=== Begin Enclosure ===

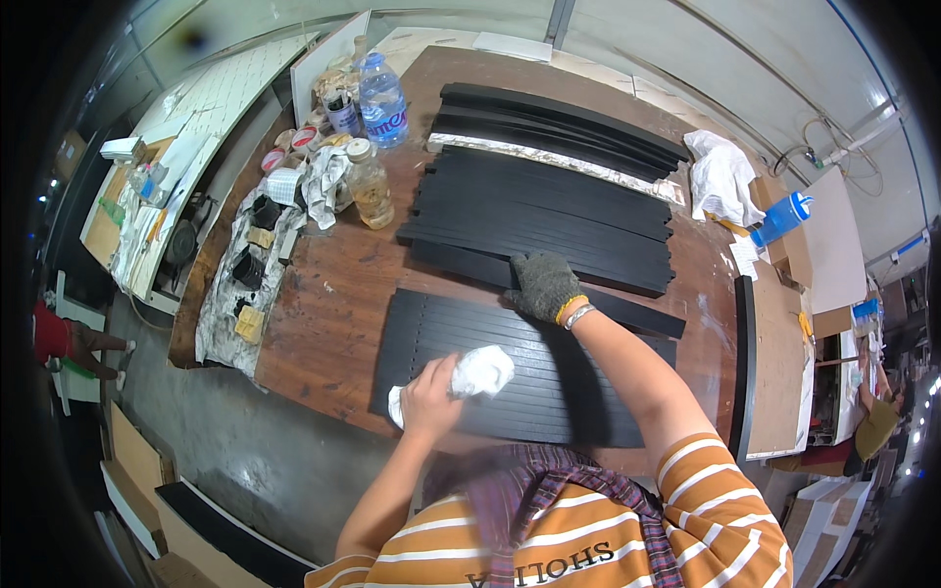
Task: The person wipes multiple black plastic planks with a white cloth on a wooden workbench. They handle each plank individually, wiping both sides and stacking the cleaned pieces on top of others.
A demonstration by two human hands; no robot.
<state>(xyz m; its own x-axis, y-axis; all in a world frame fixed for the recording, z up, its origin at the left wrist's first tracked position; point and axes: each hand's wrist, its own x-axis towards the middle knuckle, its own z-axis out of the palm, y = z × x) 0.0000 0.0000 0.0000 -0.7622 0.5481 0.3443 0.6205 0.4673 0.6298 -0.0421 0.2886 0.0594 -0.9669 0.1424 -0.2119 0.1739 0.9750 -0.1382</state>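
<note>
We wipe the near set of black strips [510,377] with a white cloth [469,377], the strips lying side by side on the brown table [323,294].

To do this well, we judge: run the cloth along the length of the strips, not across, so it does not catch in the gaps; hold even pressure; brace the set so it does not slide.

Left hand [429,390], bare: fingers curled shut round the bunched cloth, pressing it down on the near-left part of the strips.

Right hand [542,284], in a grey glove: lies flat, fingers loosely spread, on the far edge of the set. It grips nothing, only rests and steadies.

Farther off, a second pile of black strips [549,211]. Far left, two bottles [377,147] and small jars.
</note>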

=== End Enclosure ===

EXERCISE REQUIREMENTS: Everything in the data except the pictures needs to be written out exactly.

COMPLETED EXERCISE:
Task: The person wipes multiple black plastic planks with a white cloth on a wooden workbench. They handle each plank individually, wiping both sides and stacking the cleaned pieces on top of others.
A demonstration by two human hands; no robot.
<state>(xyz m; its own x-axis, y-axis; all in a world frame fixed for the recording, z up, its origin at the left wrist's first tracked position; point and axes: each hand's wrist, its own x-axis towards the middle knuckle, its own z-axis out of the palm, y = z × x) 0.0000 0.0000 0.0000 -0.7622 0.5481 0.3443 0.6205 0.4673 0.6298 -0.0421 0.2886 0.0594 -0.9669 0.1424 -0.2119 0.1739 0.9750 -0.1382</state>
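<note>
We wipe the near set of black strips [510,377] with a white cloth [469,377], the strips lying side by side on the brown table [323,294].

To do this well, we judge: run the cloth along the length of the strips, not across, so it does not catch in the gaps; hold even pressure; brace the set so it does not slide.

Left hand [429,390], bare: fingers curled shut round the bunched cloth, pressing it down on the near-left part of the strips.

Right hand [542,284], in a grey glove: lies flat, fingers loosely spread, on the far edge of the set. It grips nothing, only rests and steadies.

Farther off, a second pile of black strips [549,211]. Far left, two bottles [377,147] and small jars.
</note>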

Now the answer is complete.